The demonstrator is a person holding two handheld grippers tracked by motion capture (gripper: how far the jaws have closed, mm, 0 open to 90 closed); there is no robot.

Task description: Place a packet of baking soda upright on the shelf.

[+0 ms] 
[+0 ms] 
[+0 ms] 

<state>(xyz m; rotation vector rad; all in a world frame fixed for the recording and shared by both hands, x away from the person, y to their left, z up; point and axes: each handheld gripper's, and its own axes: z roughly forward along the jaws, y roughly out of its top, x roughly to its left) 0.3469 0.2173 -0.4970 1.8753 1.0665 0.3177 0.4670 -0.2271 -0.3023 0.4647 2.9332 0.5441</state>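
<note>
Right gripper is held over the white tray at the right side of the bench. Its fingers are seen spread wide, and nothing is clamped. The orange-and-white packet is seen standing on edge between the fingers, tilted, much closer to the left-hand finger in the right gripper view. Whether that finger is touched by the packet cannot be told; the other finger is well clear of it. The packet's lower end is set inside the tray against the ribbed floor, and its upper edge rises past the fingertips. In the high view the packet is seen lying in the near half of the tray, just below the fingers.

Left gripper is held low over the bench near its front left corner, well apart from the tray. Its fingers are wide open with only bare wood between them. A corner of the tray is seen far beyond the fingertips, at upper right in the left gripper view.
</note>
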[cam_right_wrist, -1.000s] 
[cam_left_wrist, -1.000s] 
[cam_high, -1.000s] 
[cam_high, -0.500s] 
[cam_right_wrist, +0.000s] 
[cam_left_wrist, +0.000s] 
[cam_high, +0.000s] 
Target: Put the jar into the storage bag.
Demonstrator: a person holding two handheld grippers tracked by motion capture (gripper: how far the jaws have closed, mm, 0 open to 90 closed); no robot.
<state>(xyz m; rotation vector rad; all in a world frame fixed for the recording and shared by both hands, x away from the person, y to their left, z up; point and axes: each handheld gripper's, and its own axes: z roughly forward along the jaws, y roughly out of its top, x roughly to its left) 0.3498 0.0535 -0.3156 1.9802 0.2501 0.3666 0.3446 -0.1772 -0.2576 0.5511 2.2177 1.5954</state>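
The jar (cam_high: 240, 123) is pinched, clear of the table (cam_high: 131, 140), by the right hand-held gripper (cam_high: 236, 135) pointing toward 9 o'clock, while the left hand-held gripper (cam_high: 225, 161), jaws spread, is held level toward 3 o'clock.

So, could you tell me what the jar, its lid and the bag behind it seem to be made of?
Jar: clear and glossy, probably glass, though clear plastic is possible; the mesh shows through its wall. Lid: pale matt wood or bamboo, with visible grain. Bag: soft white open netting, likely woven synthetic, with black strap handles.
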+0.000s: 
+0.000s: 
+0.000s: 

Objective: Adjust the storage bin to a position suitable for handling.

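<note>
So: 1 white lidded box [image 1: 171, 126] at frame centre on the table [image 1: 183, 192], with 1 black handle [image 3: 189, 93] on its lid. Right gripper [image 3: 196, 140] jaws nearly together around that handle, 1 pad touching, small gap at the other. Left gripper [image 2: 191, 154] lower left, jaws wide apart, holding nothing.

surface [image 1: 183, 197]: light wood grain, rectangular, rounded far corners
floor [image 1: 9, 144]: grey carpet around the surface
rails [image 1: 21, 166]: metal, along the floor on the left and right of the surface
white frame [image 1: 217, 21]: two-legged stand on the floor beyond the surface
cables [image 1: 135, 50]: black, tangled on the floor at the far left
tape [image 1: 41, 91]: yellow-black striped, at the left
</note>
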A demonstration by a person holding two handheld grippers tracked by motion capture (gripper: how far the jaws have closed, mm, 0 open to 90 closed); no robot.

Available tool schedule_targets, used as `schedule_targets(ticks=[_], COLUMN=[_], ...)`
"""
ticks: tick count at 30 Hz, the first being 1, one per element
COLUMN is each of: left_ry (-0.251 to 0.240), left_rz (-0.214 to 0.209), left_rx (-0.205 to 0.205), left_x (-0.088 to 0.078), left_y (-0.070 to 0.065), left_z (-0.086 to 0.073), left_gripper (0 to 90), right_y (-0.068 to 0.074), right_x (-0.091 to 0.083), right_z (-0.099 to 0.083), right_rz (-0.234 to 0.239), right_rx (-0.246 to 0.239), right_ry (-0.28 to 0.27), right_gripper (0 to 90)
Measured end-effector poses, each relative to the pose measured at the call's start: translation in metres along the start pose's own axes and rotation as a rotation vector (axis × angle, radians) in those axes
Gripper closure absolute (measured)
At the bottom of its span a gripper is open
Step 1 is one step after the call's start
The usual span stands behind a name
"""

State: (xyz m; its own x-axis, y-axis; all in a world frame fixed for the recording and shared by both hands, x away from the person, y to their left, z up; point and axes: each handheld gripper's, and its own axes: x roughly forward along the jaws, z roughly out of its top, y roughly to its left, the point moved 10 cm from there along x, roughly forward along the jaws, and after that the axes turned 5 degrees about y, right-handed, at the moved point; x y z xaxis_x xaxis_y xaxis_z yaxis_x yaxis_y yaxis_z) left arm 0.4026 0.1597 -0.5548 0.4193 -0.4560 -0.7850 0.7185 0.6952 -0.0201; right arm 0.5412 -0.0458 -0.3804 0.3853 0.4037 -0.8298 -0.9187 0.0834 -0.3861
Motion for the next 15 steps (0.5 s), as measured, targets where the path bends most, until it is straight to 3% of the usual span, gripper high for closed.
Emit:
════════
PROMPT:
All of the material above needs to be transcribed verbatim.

FINISHED TASK:
The demonstrator is a person holding two handheld grippers tracked by motion capture (gripper: how far the jaws have closed, mm, 0 open to 90 closed); there is no robot.

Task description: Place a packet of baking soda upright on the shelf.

[+0 ms] 
[+0 ms] 
[+0 ms] 

<state>(xyz m; rotation vector rad; all in a world frame fixed for the recording and shared by both hands, x away from the person, y to their left, z up; point and axes: each handheld gripper's, and its own axes: z roughly forward along the jaws, y roughly out of its top, x roughly to its left) 0.3469 0.2173 -0.4970 1.8753 1.0665 0.3177 0.4670 -0.2271 -0.3023 0.4647 2.9332 0.5441</state>
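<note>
Right gripper is held over the white tray at the right side of the bench. Its fingers are seen spread wide, and nothing is clamped. The orange-and-white packet is seen standing on edge between the fingers, tilted, much closer to the left-hand finger in the right gripper view. Whether that finger is touched by the packet cannot be told; the other finger is well clear of it. The packet's lower end is set inside the tray against the ribbed floor, and its upper edge rises past the fingertips. In the high view the packet is seen lying in the near half of the tray, just below the fingers.

Left gripper is held low over the bench near its front left corner, well apart from the tray. Its fingers are wide open with only bare wood between them. A corner of the tray is seen far beyond the fingertips, at upper right in the left gripper view.
</note>
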[cam_right_wrist, -1.000s] 
[cam_left_wrist, -1.000s] 
[cam_high, -1.000s] 
[cam_high, -0.500s] 
[cam_right_wrist, +0.000s] 
[cam_left_wrist, +0.000s] 
[cam_high, +0.000s] 
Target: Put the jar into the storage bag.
Demonstrator: a person holding two handheld grippers tracked by motion capture (gripper: how far the jaws have closed, mm, 0 open to 90 closed); no robot.
<state>(xyz m; rotation vector rad; all in a world frame fixed for the recording and shared by both hands, x away from the person, y to their left, z up; point and axes: each handheld gripper's, and its own axes: z roughly forward along the jaws, y roughly out of its top, x roughly to its left) 0.3498 0.0535 -0.3156 1.9802 0.2501 0.3666 0.3446 -0.1772 -0.2576 0.5511 2.2177 1.5954</state>
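The jar (cam_high: 240, 123) is pinched, clear of the table (cam_high: 131, 140), by the right hand-held gripper (cam_high: 236, 135) pointing toward 9 o'clock, while the left hand-held gripper (cam_high: 225, 161), jaws spread, is held level toward 3 o'clock.

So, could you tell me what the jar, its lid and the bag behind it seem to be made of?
Jar: clear and glossy, probably glass, though clear plastic is possible; the mesh shows through its wall. Lid: pale matt wood or bamboo, with visible grain. Bag: soft white open netting, likely woven synthetic, with black strap handles.
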+0.000s: 
+0.000s: 
+0.000s: 

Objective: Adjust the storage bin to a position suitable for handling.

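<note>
So: 1 white lidded box [image 1: 171, 126] at frame centre on the table [image 1: 183, 192], with 1 black handle [image 3: 189, 93] on its lid. Right gripper [image 3: 196, 140] jaws nearly together around that handle, 1 pad touching, small gap at the other. Left gripper [image 2: 191, 154] lower left, jaws wide apart, holding nothing.

surface [image 1: 183, 197]: light wood grain, rectangular, rounded far corners
floor [image 1: 9, 144]: grey carpet around the surface
rails [image 1: 21, 166]: metal, along the floor on the left and right of the surface
white frame [image 1: 217, 21]: two-legged stand on the floor beyond the surface
cables [image 1: 135, 50]: black, tangled on the floor at the far left
tape [image 1: 41, 91]: yellow-black striped, at the left
</note>
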A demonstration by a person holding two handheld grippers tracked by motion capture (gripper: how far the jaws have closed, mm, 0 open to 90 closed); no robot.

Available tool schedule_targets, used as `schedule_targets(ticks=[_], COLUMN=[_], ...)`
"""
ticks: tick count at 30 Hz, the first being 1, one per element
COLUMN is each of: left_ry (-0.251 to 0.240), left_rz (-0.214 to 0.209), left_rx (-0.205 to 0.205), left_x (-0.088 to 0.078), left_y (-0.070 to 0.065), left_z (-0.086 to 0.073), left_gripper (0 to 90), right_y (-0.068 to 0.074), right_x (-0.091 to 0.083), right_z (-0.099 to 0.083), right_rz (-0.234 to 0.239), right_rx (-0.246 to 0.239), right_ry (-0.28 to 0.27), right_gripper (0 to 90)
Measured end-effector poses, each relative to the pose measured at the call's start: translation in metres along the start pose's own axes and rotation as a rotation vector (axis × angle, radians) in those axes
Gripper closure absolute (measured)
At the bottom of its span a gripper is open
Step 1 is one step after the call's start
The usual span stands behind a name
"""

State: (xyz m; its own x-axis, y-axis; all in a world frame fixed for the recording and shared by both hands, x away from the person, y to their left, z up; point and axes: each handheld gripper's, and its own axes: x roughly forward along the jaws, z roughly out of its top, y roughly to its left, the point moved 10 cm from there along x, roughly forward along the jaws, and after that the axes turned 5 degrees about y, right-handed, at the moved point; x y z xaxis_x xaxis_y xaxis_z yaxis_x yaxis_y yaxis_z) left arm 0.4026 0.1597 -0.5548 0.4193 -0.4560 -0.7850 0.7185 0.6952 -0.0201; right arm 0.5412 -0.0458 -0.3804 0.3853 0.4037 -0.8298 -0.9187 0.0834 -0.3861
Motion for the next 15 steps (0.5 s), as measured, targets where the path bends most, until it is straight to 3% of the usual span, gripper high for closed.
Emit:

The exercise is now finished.